Mio fratello è andato in pensione. Da poco ha comprato una piccola casa in montagna. Sono andato a trovarlo pensando di vedere la classica seconda casa. Invece mi sono trovato davanti a qualcosa di completamente diverso. Più che una casa è un rifugio.

Questa è la vista che mi sono trovato davanti
Una stanza, una cameretta, un bagno, un piccolo camino, un giardino minuscolo e tutto intorno il bosco. La prima cosa che ho pensato è stata: “Ma come si fa a vivere qui dentro?” Poi mi sono seduto davanti al camino e ho capito.
Il valore di quel posto non è la casa. È l’esperienza. Perché lì non fai la stessa vita che fai a Forlì, a Milano o a Bologna. Non hai semplicemente spostato il tuo appartamento dalla città alla montagna. Hai cambiato modo di vivere il tempo.
Leggi un libro. Guardi il fuoco. Ascolti il silenzio. Esci nel bosco. Fai una partita a carte. Ti fermi. È un luogo che ti costringe a rallentare. Mio fratello non ha comprato dei metri quadrati. Ha comprato un’esperienza.
Mentre tornavo a casa continuavo a pensarci. E mi è venuto in mente il fundraising. Secondo me molte organizzazioni commettono sempre lo stesso errore. Continuano a offrire informazioni. Bilanci. Numeri. Progetti. Attività. Rendicontazioni.
Sono tutte cose utili. Ci mancherebbe. Ma spesso sono semplicemente un altro appartamento. Ben progettato. Ben arredato. Ben comunicato. Ma non cambia la vita di chi entra.
Il donatore, invece, cerca un rifugio. Vuole vivere qualcosa che lo faccia uscire, anche solo per qualche minuto, dalla sua quotidianità.
Vuole sentire di appartenere a qualcosa. Vuole emozionarsi.
Vuole essere parte di una storia. Vuole tornare a casa pensando: “Oggi ho fatto qualcosa che aveva un senso.”
E questa sensazione non nasce leggendo un bilancio o un elenco di attività. Nasce vivendo un’esperienza. Per questo continuo a dire che il fundraising non è comunicazione.
La comunicazione informa. Il fundraising trasforma.

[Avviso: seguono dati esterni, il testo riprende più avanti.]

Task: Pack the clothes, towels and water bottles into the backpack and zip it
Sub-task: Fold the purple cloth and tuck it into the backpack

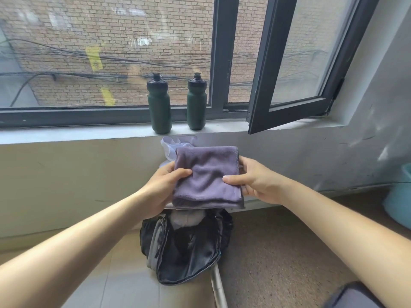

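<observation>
Fingers (181, 172) of the left hand (164, 185) and right hand (253, 181) pinch a folded towel (206, 174) by its sides. Below them gapes the backpack (189, 247); towel-packing seems underway, lowering it in next. Beyond the fingers stand two bottles (159, 105), unpacked.

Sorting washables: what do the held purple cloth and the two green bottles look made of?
Folded purple towel: probably soft matte microfibre, given fuzzy nap and stitched edge. Dark green bottles: probably matte plastic, black caps; dull sheen, moulded waist.
</observation>
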`<state>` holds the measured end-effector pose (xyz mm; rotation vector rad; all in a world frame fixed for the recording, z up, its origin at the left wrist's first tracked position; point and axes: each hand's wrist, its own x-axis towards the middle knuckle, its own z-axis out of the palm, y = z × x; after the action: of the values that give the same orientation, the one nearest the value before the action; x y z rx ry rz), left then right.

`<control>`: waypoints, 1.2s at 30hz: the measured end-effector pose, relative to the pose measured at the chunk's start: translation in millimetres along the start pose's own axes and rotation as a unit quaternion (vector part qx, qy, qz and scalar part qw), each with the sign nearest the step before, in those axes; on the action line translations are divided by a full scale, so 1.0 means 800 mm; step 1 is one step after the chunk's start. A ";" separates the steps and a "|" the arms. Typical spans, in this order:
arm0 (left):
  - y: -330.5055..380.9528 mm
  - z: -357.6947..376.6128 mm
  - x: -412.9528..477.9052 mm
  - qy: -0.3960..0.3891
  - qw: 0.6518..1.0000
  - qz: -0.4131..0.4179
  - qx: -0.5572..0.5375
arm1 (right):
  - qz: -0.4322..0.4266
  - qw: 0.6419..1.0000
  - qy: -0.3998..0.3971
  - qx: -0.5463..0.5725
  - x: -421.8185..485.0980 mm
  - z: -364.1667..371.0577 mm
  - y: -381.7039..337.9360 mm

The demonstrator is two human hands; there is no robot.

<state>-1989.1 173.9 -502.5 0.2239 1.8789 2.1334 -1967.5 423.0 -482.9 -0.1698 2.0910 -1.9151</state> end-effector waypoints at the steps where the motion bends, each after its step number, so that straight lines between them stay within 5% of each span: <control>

Quando un donatore entra davvero in relazione con una causa, non sta facendo un bonifico. Sta vivendo un’esperienza.
Esattamente come quando entri in un piccolo rifugio di montagna. Non conta quanto è grande. Non conta quanto vale. Conta come ti fa sentire. Ecco perché, quando progettate una campagna di raccolta fondi, non chiedetevi soltanto se state spiegando bene il vostro progetto. Chiedetevi qualcosa di molto più importante.
Che esperienza vivrà il donatore? Perché le persone dimenticano facilmente quello che leggono. Molto più difficilmente dimenticano quello che hanno vissuto.